House prices are to drop further than expected this year despite falling mortgage rates.
Estate agency Knight Frank said it expects prices to slump by 7pc this year – more than its March estimate of 5pc.
It attributed part of the projected fall in its latest forecasts to volatility caused by last September’s mini-Budget.
The warning comes despite encouraging signs that the mortgage crisis could be easing as rates start to come down. HSBC, Santander and NatWest were among the lenders that cut borrowing costs this week after the Bank of England decided not to increase interest rates.
The average five-year deal has slipped below 6pc for the first time since July, according to financial data analyst Moneyfacts.
Tom Bill of Knight Frank said “some stability appears to be on the horizon” because of the Bank of England’s decision to hold rates at 5.25pc.
House prices will nevertheless fall further than expected this year due to volatility caused by last September’s mini-Budget and inconsistent inflation data, he added.
Government figures published on Friday point to a housing slump, with net mortgage approvals at their lowest for six months in August, falling from 49,500 to 45,400 month-on-month.
Riz Malik of broker R3 Mortgages said: “Mortgage rates may be coming down, but consumer sentiment has been hit with a sledgehammer.”
Knight Frank’s outlook for 2024 now looks slightly more optimistic, amid speculation that interest rates may have hit their peak.
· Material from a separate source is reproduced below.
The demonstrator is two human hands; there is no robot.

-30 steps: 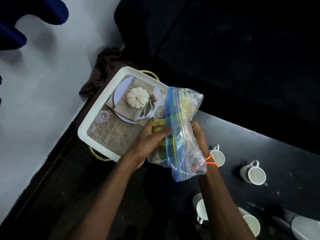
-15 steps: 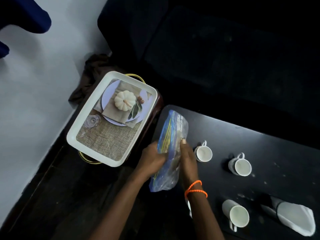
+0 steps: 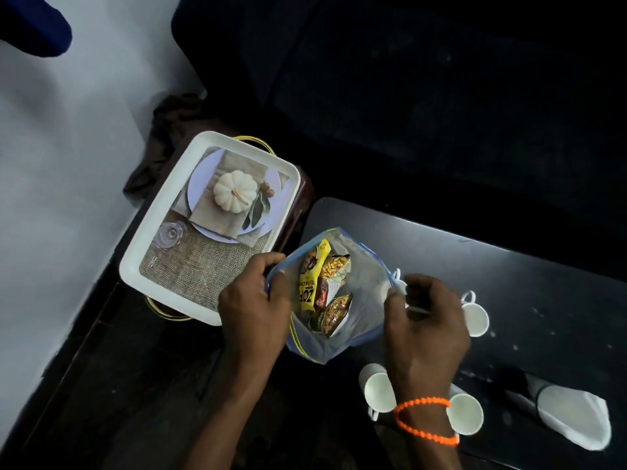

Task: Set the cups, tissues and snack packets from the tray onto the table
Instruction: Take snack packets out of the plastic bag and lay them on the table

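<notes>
Nearest to us, our two forearms reach forward over the dark tabletop (image 3: 509, 300). Our right wrist wears an orange bead bracelet (image 3: 424, 418), and on either side of it stand two white cups: one (image 3: 378, 391) to the left, one (image 3: 465, 415) to the right. At the near right lies a rolled white tissue (image 3: 573, 417) on the same surface.

A little further on, our left hand (image 3: 254, 303) pinches the left rim of a clear zip bag (image 3: 364, 300), and our right hand (image 3: 424, 320) pinches the right rim, so the mouth of the bag gapes wide between them. Inside we see the snack packets (image 3: 325, 293): a yellow one upright, with several orange and dark ones packed beside it. The bag sits at the near left end of the tabletop. Just past our right hand another white cup (image 3: 475, 318) stands with its handle pointing away; a further one is mostly hidden behind our fingers.

Further left, off the tabletop, the white tray (image 3: 149, 245) rests on a stand with yellow handles, its base printed with a pumpkin picture. Beyond it, a brown cloth (image 3: 166, 130) lies crumpled against the pale wall.
</notes>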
Next year it expects prices to fall by 4pc – less than its earlier estimate of 5pc.
Mr Bill said: “The number of people moving from lower fixed-rate mortgages will not fall in 2024, but the backdrop will not be such an unpredictable flow of economic data and 14 consecutive rate rises.”
Karen Noye of investment firm Quilter said: “We should hopefully see a break in the wait-and-watch attitude among buyers for either a rollback in house prices or a further abatement in mortgage rates now that rates are slipping and sellers are trimming asking prices.”